### TRY IT
Of the lines listed below, return exactly those that run from the line containing "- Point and" through the line containing "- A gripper", both included.

### COLLECTED DATA
============
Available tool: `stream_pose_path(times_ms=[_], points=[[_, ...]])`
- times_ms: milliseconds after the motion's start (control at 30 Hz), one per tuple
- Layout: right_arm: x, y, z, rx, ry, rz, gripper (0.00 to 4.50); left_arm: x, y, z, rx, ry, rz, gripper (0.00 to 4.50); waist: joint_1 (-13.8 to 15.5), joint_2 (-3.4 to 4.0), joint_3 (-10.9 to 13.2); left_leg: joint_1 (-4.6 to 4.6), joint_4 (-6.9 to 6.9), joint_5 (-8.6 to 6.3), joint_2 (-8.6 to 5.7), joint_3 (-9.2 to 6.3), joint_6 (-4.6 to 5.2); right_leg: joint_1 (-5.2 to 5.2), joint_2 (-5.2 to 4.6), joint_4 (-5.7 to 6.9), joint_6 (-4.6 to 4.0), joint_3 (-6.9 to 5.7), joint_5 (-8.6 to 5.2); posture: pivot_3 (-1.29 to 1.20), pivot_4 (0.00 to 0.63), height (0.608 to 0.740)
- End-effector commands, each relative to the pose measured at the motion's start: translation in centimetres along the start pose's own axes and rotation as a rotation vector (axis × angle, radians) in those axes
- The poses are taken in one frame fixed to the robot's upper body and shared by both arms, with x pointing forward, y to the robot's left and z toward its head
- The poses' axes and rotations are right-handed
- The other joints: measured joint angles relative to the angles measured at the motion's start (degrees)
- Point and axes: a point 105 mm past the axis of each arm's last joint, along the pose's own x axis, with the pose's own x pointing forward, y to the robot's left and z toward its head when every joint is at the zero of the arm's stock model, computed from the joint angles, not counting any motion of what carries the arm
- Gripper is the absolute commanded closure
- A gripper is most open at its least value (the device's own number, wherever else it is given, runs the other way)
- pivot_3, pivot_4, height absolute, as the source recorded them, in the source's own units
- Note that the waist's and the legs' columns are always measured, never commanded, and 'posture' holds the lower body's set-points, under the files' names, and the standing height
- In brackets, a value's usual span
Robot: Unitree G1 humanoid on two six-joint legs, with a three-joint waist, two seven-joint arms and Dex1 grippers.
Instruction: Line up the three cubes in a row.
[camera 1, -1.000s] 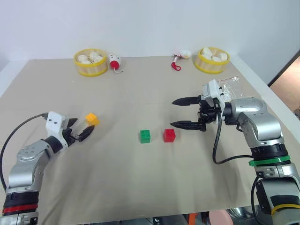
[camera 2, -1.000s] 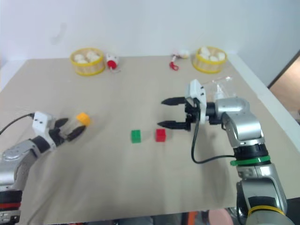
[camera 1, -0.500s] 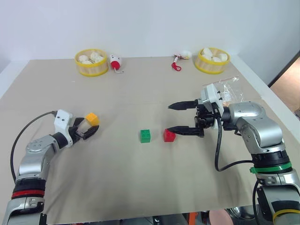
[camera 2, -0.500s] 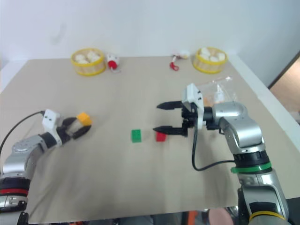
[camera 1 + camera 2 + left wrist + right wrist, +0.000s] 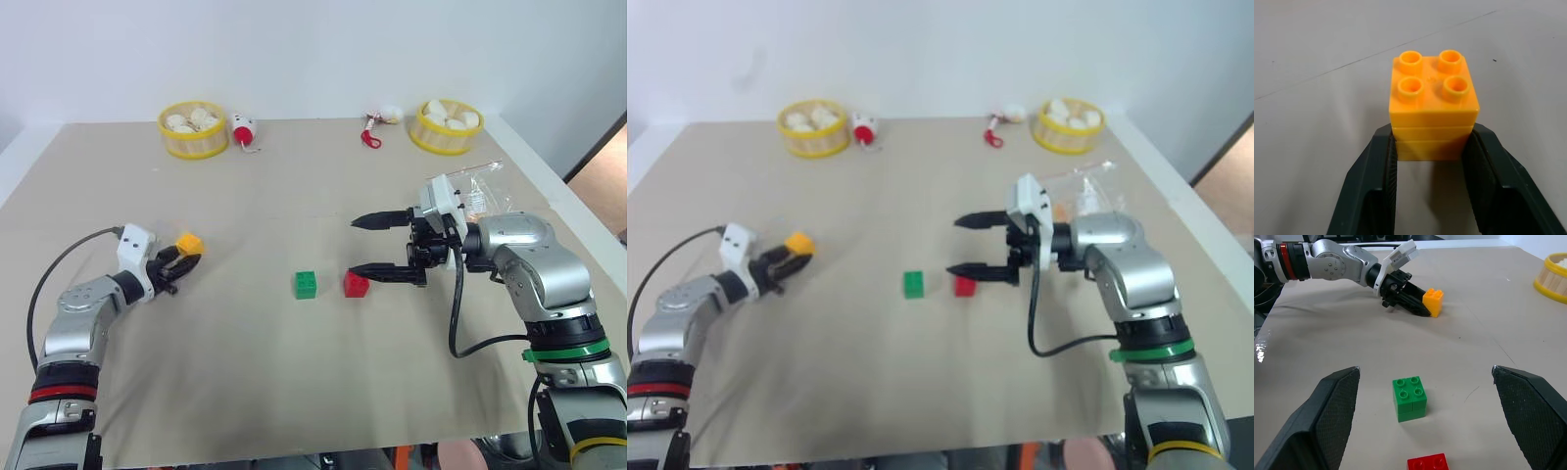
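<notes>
Orange cube (image 5: pixel 1433 115), at nine o'clock from the green cube (image 5: pixel 305 284) and red cube (image 5: pixel 356 284), sits pinched low in our left gripper (image 5: pixel 1431 147), so it may tip out, while our right gripper (image 5: pixel 375 246) hangs open.

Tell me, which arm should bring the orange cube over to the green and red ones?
The left. Its claw is shut on the orange cube; the right claw is open over the red cube.
</notes>
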Motion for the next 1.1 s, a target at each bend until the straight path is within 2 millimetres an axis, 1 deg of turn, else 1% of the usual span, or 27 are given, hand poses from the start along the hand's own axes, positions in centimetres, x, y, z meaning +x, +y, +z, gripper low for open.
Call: stream_pose_path(times_ms=[33, 167, 300, 400, 500, 633, 733, 833, 900, 1000, 1100], points=[[0.3, 0.2, 1.8, -0.061, -0.047, 0.023, 0.0, 0.2, -0.4, 0.0, 0.025, 0.017, -0.03, 3.16, 0.0, 0.0, 0.0, 0.01, 0.0, 0.0, 0.0, 0.0, 0.0, 0.0, 0.0, 0.0, 0.0, 0.0, 0.0, 0.0, 0.15, 0.74], [0.9, 0.4, 2.2, -0.067, -0.066, 0.043, 0.0, 0.4, -0.7, 0.2, 0.049, 0.016, -0.049, 3.16, 0.0, 0.0, 0.0, 0.01, 0.0, 0.0, 0.0, 0.0, 0.0, 0.01, 0.0, 0.0, -0.11, 0.0, -0.06, 0.0, 0.15, 0.74], [1.2, 0.4, 2.7, -0.068, -0.093, 0.047, 0.0, 0.7, -1.4, 0.6, 0.075, 0.004, -0.095, 3.16, 0.0, 0.0, 0.0, 0.01, 0.0, 0.0, 0.0, 0.0, 0.0, 0.01, 0.0, 0.0, -0.1, 0.0, -0.06, 0.0, 0.15, 0.74], [1.3, 0.4, 3.0, -0.062, -0.114, 0.049, 0.0, 0.9, -2.8, 1.0, 0.104, -0.004, -0.167, 3.16, 0.2, 0.0, 0.0, 0.0, 0.0, 0.0, 0.0, 0.0, 0.0, 0.01, 0.0, 0.0, -0.1, 0.0, -0.06, 0.0, 0.15, 0.74], [1.4, 0.4, 2.9, -0.064, -0.11, 0.047, 0.0, 1.0, -4.5, 1.3, 0.139, -0.01, -0.258, 3.16, 0.5, 0.0, 0.0, -0.03, 0.0, 0.0, -0.01, 0.0, 0.0, -0.01, -0.01, -0.01, -0.11, 0.0, -0.06, 0.0, 0.15, 0.74], [1.3, 0.3, 2.7, -0.065, -0.1, 0.039, 0.0, 0.5, -6.9, 1.5, 0.198, -0.008, -0.412, 3.16, 0.7, 0.0, 0.0, -0.03, 0.0, 0.0, 0.0, 0.01, 0.0, -0.03, 0.0, -0.01, -0.14, 0.01, -0.08, 0.0, 0.15, 0.74], [1.1, 0.2, 2.5, -0.064, -0.097, 0.032, 0.0, 0.1, -8.4, 1.3, 0.25, 0.01, -0.519, 3.16, 0.7, 0.01, 0.0, -0.02, -0.02, 0.0, 0.04, 0.01, 0.0, -0.06, 0.04, -0.01, -0.19, 0.01, -0.11, 0.0, 0.15, 0.74], [1.1, 0.2, 2.5, -0.064, -0.095, 0.027, 0.0, 0.0, -9.4, 0.7, 0.308, 0.041, -0.62, 3.16, 0.7, 0.01, 0.0, -0.01, -0.02, 0.0, 0.07, 0.0, 0.0, -0.06, 0.07, -0.01, -0.21, 0.0, -0.11, 0.0, 0.15, 0.74], [1.1, 0.2, 2.5, -0.064, -0.094, 0.026, 0.0, 0.0, -9.5, 0.3, 0.327, 0.054, -0.656, 3.16, 0.7, 0.01, 0.0, -0.02, -0.02, 0.0, 0.07, 0.01, 0.0, -0.05, 0.06, -0.01, -0.21, 0.0, -0.11, 0.0, 0.15, 0.74], [1.0, 0.2, 2.4, -0.065, -0.092, 0.023, 0.0, 0.4, -9.2, 0.1, 0.344, 0.067, -0.683, 3.16, 0.9, 0.01, 0.0, -0.02, -0.02, 0.0, 0.06, 0.01, 0.0, -0.05, 0.06, -0.01, -0.21, 0.0, -0.11, 0.0, 0.15, 0.74], [0.8, 0.2, 2.4, -0.065, -0.09, 0.017, 0.0, 1.3, -8.7, 0.4, 0.325, 0.056, -0.694, 3.16, 1.1, 0.01, 0.0, -0.01, -0.02, 0.0, 0.06, 0.01, 0.0, -0.05, 0.06, -0.01, -0.21, 0.0, -0.11, 0.0, 0.15, 0.74]])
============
### TASK ANSWER
- Point and axes: a point 105 mm past the axis of each arm's last joint, along the pose's own x axis, with the pose's own x pointing forward, y to the robot's left and z toward its head when every joint is at the zero of the arm's stock model, computed from the joint angles, not counting any motion of what carries the arm
- Gripper is the absolute commanded closure
- A gripper is most open at its least value (the device's own number, wherever else it is given, runs the other way)

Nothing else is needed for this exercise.